Hamid Akhavan, Global CTO of T-Mobile, spoke at MIT yesterday. His presentation was very general, but I thought it relevant to those interested in mobile gaming:
- Most successful mobile applications have landline replicas (email, voice services, short messaging), and mobile always commands a price premium. The number of successful mobile-only applications is very small (GPS navigation systems, etc).
- There may be no “killer app” that is unique to mobile. Instead of focusing on new mobile applications, developers should strive to port popular landline applications to the mobile environment.
- Prediction: before the end of this decade, all consumer internet access will take place via wireless networks, not landlines.
- Characteristics of a good mobile application:
- Automatically knows what device a customer is currently using
- Automatically knows a device’s bandwidth capabilities
- Includes location-based services when worthwhile
- Offers protection from unauthorized use, access, and copying
- Ensures that content is presented in the best way on any device and channel
- Synchs with all other relevant devices automatically.

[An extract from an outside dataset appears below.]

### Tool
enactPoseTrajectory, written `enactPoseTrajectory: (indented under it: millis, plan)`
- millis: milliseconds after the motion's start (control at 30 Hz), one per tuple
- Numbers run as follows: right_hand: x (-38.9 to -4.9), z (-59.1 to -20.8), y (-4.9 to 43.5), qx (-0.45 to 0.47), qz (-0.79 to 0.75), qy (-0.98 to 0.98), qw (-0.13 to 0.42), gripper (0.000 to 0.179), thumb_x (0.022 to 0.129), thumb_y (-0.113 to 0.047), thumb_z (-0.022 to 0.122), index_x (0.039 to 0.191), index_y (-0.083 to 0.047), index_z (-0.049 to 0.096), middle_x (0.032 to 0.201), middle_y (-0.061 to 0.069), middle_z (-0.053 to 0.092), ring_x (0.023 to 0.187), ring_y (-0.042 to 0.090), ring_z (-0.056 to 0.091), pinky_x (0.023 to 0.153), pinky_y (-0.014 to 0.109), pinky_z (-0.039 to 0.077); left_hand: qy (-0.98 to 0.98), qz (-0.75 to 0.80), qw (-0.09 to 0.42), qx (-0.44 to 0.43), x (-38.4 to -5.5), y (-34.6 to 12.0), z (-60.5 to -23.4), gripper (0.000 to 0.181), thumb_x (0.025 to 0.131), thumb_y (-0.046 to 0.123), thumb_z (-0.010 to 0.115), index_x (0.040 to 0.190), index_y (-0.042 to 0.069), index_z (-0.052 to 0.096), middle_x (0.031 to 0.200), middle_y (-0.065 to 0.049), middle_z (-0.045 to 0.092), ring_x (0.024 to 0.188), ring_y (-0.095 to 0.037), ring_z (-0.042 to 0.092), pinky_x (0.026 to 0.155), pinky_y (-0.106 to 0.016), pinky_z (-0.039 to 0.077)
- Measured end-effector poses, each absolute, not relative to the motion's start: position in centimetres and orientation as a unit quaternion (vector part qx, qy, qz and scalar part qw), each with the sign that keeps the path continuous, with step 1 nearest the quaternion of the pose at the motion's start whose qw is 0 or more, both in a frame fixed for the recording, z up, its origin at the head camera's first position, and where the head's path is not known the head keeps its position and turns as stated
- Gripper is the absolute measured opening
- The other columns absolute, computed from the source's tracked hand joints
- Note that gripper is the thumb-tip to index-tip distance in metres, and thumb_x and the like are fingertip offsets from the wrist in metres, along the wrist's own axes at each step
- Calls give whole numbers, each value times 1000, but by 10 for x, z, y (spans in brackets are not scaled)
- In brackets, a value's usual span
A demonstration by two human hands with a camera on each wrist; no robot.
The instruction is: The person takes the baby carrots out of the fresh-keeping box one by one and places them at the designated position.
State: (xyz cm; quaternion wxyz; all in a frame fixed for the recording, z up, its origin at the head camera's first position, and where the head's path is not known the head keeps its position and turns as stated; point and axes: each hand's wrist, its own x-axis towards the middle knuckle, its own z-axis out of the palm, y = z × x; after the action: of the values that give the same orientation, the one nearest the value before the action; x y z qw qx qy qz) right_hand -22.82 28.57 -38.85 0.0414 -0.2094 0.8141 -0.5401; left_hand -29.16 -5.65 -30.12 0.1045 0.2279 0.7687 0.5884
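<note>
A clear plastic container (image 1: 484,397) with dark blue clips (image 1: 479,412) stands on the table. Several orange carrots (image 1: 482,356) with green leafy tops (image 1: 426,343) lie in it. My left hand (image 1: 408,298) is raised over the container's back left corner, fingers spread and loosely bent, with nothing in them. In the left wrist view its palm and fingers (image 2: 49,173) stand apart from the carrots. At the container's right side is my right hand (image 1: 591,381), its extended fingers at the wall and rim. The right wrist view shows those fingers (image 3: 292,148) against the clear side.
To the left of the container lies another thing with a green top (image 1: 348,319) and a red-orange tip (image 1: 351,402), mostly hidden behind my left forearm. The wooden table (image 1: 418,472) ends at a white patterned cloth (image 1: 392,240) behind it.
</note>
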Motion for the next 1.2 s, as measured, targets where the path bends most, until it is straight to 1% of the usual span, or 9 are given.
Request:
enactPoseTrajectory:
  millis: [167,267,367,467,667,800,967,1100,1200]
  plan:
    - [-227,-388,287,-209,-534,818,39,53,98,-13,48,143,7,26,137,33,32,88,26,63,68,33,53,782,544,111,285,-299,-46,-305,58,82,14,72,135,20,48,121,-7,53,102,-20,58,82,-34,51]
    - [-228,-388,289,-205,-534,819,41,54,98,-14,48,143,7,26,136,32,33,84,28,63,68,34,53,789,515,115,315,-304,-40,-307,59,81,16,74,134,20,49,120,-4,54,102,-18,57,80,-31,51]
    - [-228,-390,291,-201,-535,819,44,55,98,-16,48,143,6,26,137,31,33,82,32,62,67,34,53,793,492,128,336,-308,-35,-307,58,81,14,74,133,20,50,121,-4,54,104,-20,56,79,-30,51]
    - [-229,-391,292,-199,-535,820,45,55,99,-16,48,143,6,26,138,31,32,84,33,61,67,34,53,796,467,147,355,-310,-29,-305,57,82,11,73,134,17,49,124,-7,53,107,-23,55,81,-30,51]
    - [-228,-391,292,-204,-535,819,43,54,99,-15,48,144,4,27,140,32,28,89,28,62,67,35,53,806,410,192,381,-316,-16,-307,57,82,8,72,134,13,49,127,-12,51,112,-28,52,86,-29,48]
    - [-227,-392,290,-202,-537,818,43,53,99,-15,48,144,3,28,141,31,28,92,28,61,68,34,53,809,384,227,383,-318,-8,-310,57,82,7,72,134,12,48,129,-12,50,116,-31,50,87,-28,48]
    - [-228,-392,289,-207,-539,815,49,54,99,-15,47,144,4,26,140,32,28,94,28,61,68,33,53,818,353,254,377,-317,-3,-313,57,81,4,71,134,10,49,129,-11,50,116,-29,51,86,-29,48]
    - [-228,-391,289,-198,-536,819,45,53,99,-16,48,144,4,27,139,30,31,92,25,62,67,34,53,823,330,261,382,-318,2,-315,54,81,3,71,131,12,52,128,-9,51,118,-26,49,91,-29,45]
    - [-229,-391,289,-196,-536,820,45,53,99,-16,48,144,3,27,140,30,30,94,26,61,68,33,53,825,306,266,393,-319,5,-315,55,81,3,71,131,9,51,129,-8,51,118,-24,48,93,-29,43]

Akhavan’s prediction caught my attention. If all consumer broadband will soon be delivered wirelessly, a mobile gaming revolution is just around the corner. Right now, only consumers in hotspot-saturated major metropolitan areas can really enjoy pipe-rich mobile gaming (and even then, not constantly/consistently.) The end of the decade isn’t far off… time to start thinking seriously about the possibilities! Akhavan’s “good application characteristics” seem relatively applicable to games, too.